Wednesday, March 19, 2008

Biotechnology II

OK, so last week you chose a agricultural crop that is produced using biotechnology. Take some time to read about the crops others wrote about. Get a general feeling for the types and volumes of crops where biotech is used. What are your thoughts around the use of biotechnology for food production? What are the positives (society, production & environment) as well as the downside? Make sure you do the reading for this week before blogging! :)

A discussion this morning with a local organic veggie producer wound around to the topic of biotech and genetically modified (GM) crops. GM crops are not allowed in organic production, and are generally against the grain of most ecologically minded growers. Most of these growers would probably style themselves as agroecologists, if they know the term, and are against most of the methodology of the Green Revolution.

Agroecology is the science of applying ecological concepts and principles to the design, development, and management of sustainable agricultural systems. With this definition, cropland is viewed as an ecosystem first, rather than an economic or industrial model. Crop rotation, selecting appropriate crops/varieties, composting, using little or no pesticides and creating refuges for beneficial insects are all tools for good ecosystem management when producing crops.

Therefore the questions beg to be asked: what happens when you genetically alter the traditional organisms within the ecosystem? What happens when you destroy portions of the system with soil degradation, loss of soil biology, salinization, and further pollute and kill other organisms through the use of herbicides, insecticides and fungicides?

However, with gene mapping, it doesn't seem unreasonable to speed up natural plant breeding techniques to use existing modifications across closely related species. You could theoretically create those crosses through breeding trials (and error), looking for the ideal mutation or cross. My friend even thought that using biotech methods to produce these GM crops is one of the best uses of biotechnology. However, she was very clear that she drew the line at introducing radically different species genes into our food. For example, fish DNA into tomatoes, or Bt into cotton or corn.

In the past weeks we have been discussing the merits and deficits of the Green Revolution (GR), and how does GM fit into the future of food production. In a policy brief published by Food First, they list ten reasons why trying to introduce the GR again in Africa will not produce any better results the second time. Most of the reasons have to do with the issues around the the components that made the GR successful where it was successful.
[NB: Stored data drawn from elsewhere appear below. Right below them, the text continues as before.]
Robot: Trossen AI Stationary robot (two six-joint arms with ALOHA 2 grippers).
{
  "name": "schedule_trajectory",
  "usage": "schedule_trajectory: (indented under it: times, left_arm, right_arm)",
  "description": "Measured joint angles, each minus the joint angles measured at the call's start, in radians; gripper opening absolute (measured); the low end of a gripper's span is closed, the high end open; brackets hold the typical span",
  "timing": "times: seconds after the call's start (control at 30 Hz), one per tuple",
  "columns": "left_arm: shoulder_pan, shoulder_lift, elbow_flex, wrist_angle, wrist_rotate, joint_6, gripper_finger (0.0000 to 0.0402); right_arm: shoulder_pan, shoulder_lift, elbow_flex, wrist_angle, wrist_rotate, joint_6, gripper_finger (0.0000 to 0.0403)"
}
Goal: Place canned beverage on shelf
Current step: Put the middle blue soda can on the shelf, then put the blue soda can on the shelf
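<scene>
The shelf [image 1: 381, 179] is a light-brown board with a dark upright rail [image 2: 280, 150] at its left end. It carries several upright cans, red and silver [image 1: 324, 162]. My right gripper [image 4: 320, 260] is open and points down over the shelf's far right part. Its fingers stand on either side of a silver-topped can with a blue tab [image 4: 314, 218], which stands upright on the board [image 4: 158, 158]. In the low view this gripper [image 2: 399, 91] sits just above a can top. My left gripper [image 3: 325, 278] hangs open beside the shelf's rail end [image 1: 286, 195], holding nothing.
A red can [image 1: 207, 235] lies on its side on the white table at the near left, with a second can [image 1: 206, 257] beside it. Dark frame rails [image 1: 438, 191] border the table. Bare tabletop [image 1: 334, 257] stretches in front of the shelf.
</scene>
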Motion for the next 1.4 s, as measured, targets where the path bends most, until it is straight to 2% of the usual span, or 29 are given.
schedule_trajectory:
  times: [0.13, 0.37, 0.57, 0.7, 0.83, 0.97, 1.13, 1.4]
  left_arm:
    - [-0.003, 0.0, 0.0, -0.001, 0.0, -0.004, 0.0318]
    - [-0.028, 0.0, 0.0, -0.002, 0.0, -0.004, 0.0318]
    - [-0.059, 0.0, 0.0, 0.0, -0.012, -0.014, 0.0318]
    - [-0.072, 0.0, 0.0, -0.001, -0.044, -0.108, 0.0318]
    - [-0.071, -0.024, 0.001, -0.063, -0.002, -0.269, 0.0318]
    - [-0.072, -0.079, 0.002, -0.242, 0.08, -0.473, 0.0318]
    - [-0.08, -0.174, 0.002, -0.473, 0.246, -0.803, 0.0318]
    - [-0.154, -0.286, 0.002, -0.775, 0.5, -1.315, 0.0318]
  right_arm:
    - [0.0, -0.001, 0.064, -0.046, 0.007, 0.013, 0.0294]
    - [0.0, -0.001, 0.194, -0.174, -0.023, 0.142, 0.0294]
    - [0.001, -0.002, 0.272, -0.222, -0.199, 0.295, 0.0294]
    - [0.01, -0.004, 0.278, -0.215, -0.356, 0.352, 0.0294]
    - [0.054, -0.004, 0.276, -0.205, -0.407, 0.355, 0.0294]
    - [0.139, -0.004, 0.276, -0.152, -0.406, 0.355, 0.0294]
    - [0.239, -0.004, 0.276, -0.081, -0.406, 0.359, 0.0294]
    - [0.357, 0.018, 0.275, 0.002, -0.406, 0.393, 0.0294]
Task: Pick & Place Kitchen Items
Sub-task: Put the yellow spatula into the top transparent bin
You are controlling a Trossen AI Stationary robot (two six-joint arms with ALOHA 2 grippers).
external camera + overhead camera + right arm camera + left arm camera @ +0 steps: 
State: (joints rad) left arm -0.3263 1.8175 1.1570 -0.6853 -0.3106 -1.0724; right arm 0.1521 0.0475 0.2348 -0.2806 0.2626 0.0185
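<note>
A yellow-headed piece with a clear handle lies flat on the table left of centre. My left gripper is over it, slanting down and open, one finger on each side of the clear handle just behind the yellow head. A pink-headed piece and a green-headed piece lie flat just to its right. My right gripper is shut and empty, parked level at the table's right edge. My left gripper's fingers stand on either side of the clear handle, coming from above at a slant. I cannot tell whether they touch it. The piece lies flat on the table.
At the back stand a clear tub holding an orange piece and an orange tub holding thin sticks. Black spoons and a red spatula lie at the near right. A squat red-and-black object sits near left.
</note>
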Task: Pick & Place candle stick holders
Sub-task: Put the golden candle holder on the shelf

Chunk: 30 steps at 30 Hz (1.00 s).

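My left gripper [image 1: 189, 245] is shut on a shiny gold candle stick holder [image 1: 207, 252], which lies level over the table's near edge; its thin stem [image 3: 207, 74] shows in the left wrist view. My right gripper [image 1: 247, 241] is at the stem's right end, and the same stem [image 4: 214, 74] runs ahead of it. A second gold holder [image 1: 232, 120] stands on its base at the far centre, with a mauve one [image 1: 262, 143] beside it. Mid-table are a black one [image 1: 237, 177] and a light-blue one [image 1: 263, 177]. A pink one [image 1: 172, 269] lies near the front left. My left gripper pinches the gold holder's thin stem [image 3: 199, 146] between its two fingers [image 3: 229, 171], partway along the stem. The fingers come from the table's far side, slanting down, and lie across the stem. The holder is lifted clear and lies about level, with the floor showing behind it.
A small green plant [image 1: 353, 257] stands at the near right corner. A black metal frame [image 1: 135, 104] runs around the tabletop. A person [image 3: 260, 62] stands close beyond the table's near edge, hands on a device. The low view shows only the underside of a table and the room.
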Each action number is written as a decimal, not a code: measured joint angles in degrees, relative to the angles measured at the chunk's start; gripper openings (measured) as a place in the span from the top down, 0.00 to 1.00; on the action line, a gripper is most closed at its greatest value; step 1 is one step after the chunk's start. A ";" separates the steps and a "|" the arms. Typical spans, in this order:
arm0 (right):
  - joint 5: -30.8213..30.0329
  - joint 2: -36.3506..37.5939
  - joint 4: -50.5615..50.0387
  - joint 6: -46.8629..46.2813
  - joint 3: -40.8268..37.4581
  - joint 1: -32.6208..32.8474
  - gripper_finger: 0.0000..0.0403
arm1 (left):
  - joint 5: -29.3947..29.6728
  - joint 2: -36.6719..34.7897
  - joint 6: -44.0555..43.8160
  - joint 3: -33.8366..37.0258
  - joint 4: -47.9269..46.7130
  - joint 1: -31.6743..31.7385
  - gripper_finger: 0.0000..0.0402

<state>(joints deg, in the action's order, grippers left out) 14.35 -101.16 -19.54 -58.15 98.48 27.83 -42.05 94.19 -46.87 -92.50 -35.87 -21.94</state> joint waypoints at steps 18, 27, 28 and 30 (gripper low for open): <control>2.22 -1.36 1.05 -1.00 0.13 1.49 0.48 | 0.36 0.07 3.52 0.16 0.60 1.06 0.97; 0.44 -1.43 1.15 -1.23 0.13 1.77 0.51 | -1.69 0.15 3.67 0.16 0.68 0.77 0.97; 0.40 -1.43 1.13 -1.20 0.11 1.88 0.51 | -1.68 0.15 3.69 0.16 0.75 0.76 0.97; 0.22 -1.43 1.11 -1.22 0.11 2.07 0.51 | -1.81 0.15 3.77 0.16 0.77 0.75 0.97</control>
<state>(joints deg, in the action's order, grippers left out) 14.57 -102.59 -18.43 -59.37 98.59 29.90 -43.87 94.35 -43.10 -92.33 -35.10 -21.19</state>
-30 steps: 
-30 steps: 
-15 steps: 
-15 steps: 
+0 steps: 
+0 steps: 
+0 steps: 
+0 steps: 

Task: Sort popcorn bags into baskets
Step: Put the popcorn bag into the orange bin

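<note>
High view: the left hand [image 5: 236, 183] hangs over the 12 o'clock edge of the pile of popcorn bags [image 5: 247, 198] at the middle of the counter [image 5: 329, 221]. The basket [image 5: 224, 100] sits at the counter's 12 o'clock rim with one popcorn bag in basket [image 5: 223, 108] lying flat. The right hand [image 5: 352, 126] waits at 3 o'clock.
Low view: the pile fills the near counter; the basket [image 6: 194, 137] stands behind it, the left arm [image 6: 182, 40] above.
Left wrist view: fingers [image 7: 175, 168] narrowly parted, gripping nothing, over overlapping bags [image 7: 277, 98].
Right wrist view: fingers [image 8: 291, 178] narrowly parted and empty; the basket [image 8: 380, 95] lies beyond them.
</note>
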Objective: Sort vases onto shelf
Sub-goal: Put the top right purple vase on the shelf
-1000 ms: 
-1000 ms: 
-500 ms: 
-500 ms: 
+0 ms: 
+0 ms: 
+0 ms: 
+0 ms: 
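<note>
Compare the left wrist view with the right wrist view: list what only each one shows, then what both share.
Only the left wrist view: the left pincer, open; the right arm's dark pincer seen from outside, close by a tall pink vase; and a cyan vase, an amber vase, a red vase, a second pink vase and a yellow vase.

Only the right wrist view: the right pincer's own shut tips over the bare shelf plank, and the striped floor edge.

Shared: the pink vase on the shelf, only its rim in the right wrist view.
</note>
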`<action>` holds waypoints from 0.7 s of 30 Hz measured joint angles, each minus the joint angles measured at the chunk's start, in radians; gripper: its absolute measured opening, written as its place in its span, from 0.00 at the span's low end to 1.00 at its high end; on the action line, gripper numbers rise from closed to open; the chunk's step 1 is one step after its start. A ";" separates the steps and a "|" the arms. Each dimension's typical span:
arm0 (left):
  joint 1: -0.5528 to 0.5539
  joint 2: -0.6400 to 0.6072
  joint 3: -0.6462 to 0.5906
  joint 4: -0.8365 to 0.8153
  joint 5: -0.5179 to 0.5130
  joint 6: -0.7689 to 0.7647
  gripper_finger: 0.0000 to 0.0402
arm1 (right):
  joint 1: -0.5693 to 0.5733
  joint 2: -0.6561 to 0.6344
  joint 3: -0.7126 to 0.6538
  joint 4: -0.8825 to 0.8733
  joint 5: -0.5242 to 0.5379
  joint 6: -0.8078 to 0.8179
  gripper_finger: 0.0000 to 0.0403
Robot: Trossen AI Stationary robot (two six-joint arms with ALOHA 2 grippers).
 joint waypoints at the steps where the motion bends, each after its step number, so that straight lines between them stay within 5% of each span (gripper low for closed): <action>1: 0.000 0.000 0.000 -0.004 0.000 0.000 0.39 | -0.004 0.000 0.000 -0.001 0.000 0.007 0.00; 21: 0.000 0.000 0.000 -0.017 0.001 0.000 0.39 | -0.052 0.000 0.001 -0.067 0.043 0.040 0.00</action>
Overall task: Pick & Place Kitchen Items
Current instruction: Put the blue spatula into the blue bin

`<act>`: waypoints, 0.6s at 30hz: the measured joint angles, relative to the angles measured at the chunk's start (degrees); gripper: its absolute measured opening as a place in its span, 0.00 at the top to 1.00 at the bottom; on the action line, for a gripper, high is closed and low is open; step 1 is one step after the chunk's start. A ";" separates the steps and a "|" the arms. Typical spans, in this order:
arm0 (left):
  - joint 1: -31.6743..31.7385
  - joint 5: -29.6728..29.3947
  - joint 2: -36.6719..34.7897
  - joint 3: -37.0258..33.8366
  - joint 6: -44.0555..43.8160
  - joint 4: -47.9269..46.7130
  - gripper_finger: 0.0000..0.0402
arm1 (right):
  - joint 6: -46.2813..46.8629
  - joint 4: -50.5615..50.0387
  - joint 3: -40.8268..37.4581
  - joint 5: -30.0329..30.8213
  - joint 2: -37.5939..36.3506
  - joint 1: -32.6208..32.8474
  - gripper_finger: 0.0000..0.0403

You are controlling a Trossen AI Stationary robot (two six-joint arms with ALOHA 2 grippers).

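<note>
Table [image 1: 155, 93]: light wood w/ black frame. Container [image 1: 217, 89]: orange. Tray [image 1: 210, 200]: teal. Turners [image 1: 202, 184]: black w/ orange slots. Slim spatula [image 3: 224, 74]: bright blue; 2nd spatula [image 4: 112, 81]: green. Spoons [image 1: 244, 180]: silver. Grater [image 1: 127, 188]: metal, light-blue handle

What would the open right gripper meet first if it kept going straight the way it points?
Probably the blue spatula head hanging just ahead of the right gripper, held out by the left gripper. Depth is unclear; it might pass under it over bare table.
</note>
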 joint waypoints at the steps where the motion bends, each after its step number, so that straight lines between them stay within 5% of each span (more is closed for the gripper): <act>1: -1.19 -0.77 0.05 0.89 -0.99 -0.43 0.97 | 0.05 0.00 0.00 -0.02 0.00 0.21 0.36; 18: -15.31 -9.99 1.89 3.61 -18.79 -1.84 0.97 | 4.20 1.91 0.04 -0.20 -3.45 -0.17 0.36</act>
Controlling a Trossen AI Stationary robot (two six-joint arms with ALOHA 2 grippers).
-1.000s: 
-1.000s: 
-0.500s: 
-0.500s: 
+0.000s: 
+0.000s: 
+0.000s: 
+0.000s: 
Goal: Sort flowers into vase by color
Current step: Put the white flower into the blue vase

Industrial-style agriculture, expensive technology packages, increased use of fertilizers and pesticides increased and/or exacerbated existing health, environmental and economic consequences in more marginal areas, and did not increase the ability of poor people to grow or buy more food.

At the same time, promoters of organic and sustainable farming practices are producing studies showing that agroecology practices can produce similar amounts of food as conventional, industrial style ag using GM crops. The key difference is the management of the underlying land use. The practices previously mentioned may take more time, but leave the soil in at least a similar, or possibly improved, condition from season to season and can be practiced in most rural and marginal regions. It has marginal production costs, can be accessed by the poor, and has environmental benefits. An evaluation using these principles for rice production is summarized in a Cornell University paper.

Well, I'm slightly off-topic or not, depending on your point of view... To summarize, yes labeling and accountability is important. So is choosing what and how to tinker with the genetic material of other organisms. Is relying on biotech and a Gene Revolution in addition to a Green Revolution the whole answer? No!